A cited reference search is a method used to find scholarly works that have cited a specific author or source. By tracing the citations back in time, one can attain an understanding of how the original works have evolved. For instance, if many researchers cite a work, it may indicate that it is used and respected in a field. The process can also identify potential collaborators and experts in the research field. By regularly performing a cited reference search, researchers can keep track of the latest developments and trends associated with a specific research area. To this end, the cited reference search can provide a sense of how the research is being applied or related, thereby bringing ideas for use or to build upon.
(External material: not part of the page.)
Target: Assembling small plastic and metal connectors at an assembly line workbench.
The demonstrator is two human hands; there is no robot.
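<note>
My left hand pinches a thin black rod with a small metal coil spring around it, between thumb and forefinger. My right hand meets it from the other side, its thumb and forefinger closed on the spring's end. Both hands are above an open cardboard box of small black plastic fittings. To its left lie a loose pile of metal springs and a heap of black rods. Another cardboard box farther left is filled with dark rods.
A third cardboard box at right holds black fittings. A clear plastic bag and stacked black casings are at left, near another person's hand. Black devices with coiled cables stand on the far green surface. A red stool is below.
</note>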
A cited reference search can additionally be used to find citations to non-indexed sources such as theses, databases, and software applications (Scalfani, 2021).

Studies that examine the citation of sources in scholarly publications have traditionally relied on content analysis methodology that involves selecting and analyzing articles separately. Manual evaluation of information can be time-consuming, expensive, and often limited by the sheer quantity of data. A manual approach would also require applying specific refined criteria for painstakingly selecting and collecting the initial documents for viewing.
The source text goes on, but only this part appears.